Q: That's interesting.
A: But so far as the town is concerned, the coal mining camp, all of the homes have been sold off by the company because basically they've gone out of business, except for this one small part, and the company store is no longer in existence. It's just a little dead town, but people still reside in the places because they bought the coal mining homes. I still have a sister who lives in the town (the city of) Oak Hill, West Virginia, and I have an uncle; so to keep my ties back home we go back, my wife and I go back every six weeks or two months to visit my sister and basically my uncle, because on my mother's side he is the last (the oldest) relative that I have on my mother's side. I have one other relative on my father's side who is my aunt, my father's sister. She lives in England and she is the last ... she is the oldest survivor on my father's side; and then I'm next in line. Which is very nice; but it, too, has its sadness 'cause it means you're coming to the end of the line.
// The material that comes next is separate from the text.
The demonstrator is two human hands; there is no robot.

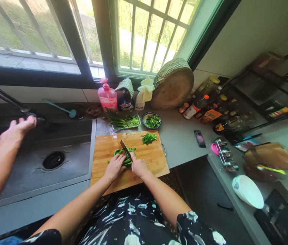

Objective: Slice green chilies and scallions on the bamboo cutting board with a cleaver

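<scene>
A wooden cutting board (105, 149) lies on the counter right of the sink. Several green peppers (128, 161) lie bunched on it. My left hand (115, 166) presses down on the peppers. My right hand (138, 166) grips a knife (125, 148) whose blade points away from me over the peppers. A small heap of chopped greens (149, 137) sits at the board's far right corner.
Another person's hand (18, 129) reaches to the tap above the sink (31, 170) at left. Behind the board are a tray of green stalks (123, 121), a bowl of chopped greens (152, 120), a pink soap bottle (107, 97) and a round wooden block (172, 85). Sauce bottles, measuring spoons and a white bowl (247, 191) stand at right.
</scene>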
Q: Let's not think about that!
A: If I'm elaborating too much, you tell me.
Q: I will. Getting back to your youth, you mentioned that you had a sister. Did you have any other sisters, brothers?
A: Yes, there are five of us in the family. My mother and father were both born in England and they both came to this country separately. My mother and her family moved here from England and they moved to Canada, and then moved from there down to the United States. They were coal miners in England, Canada, and the United States. While they were in West Virginia my father had come from England by himself, migrated to this country because of the better opportunities in this country. And so at the age of 16 he came to this country and was working in the coal mines and met my mother and they were married in this country and there were five children. I had two brothers and two sisters. I was the oldest. The youngest was a brother. He was killed in the second World War - the Battle of the Bulge. Then I had another brother that was in the second World War, along with me. He's dead -- died in 1983. Then I have two sisters who are both living -- one in West Virginia that I spoke of -- and another one is in Sumpter, South Carolina.
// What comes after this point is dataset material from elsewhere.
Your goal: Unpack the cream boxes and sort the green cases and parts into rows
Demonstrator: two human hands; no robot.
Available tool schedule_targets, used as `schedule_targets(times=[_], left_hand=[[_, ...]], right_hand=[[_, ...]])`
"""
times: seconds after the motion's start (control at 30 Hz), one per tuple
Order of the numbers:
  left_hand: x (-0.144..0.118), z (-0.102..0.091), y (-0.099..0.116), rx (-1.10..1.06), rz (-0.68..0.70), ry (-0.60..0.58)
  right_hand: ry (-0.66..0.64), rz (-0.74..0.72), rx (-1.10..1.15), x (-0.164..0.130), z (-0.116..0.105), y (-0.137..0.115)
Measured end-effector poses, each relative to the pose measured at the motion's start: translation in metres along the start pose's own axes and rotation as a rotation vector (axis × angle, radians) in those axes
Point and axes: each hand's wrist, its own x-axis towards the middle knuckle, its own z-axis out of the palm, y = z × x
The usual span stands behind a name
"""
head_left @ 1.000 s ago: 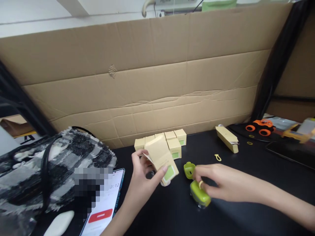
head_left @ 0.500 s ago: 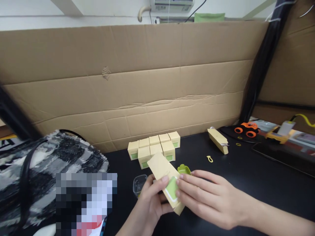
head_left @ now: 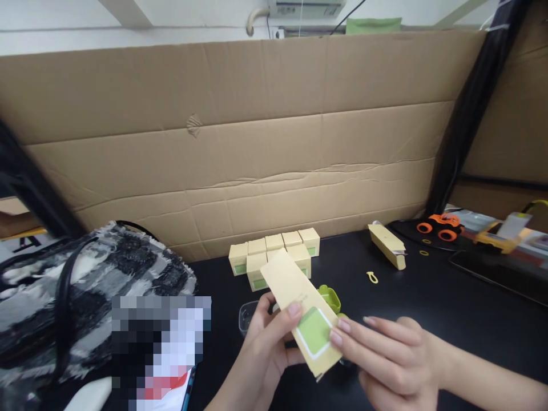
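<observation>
Nearest the camera, the left hand [head_left: 265,354] pinched a flat, tan paperboard carton [head_left: 299,311] between thumb and fingers, and the right hand [head_left: 394,365] gripped the carton's lower end, its fingertips [head_left: 338,337] at the edge of a rounded green label panel. The carton was long and rectangular, smooth and matte, tilted above the black tabletop [head_left: 428,308] with its far end raised. Just behind it lay a glossy lime-green plastic piece [head_left: 330,298], partly hidden, and beside the left hand a small clear plastic cup [head_left: 247,317]. To the left sat a shaggy black-and-white woven bag [head_left: 85,285] with a dark strap. Farther back, a cluster of small square tan boxes [head_left: 274,254] with green labels stood close together near the cardboard wall. To their right lay a small yellow loop [head_left: 372,277] and another long tan carton [head_left: 389,245] on its side. Beyond, at the far right edge, stood an orange-wheeled toy vehicle [head_left: 440,226]. A creased corrugated cardboard sheet [head_left: 265,137] formed the backdrop.
</observation>
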Motion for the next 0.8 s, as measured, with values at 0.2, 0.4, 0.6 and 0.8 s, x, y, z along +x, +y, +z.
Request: schedule_targets(times=[0.2,0.4,0.6,0.8], left_hand=[[0.007,-0.003,0.001,0.045,0.073,0.069],[0.013,-0.002,-0.013,0.180,0.286,0.204],[0.016,-0.009,-0.022,0.368,0.512,0.173],[0.027,-0.035,-0.050,1.113,0.793,-0.061]], right_hand=[[-0.059,0.066,0.068,0.025,-0.011,0.005],[-0.084,0.149,0.035,0.047,-0.014,0.000],[-0.255,0.415,-0.066,0.010,-0.024,0.058],[-0.366,0.861,-0.245,-0.068,-0.055,0.161]])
Q: Since you lived in a small town, I imagine you walked to you elementary school.
A: Went to a one-room school.
Q: Did you?
A: Yes, the first school I ever went to, I went to what we called a primer. That would correspond to your kindergarten today. The primer was the grade preceding the first grade. So I was staying with my grandmother because I was the first of the grandchildren and I was collared by my grandparents on my mother's side because my other grandparents were in England. So I was staying (living with them). My mother and father lived in a different coal mining camp at that time. I was five years old and I was living with my grandmother. On the first day of school I went to school and my grandmother lived right next door to the school. So I went home for lunch and my grandmother sent me to the company store (to the post office) to get the paper. The papers were delivered through the mail -- always a day late, but we got the papers that way. They had a playground there at Summerlee so I went down after I got the paper and I played at the playground; and when I got back home my grandmother told me that the teacher had been over seeking my whereabouts. So she told my I'd better get back over to the school. When I got over to the school the teacher asked me where I'd been and I told her honestly - not knowing what the rules and regulations were in attending school since that was my first day. Well, anyway, I got a rude awakening. She called me to the front of the room, asked me to bend over the seat, and she proceeded to paddle my rear end.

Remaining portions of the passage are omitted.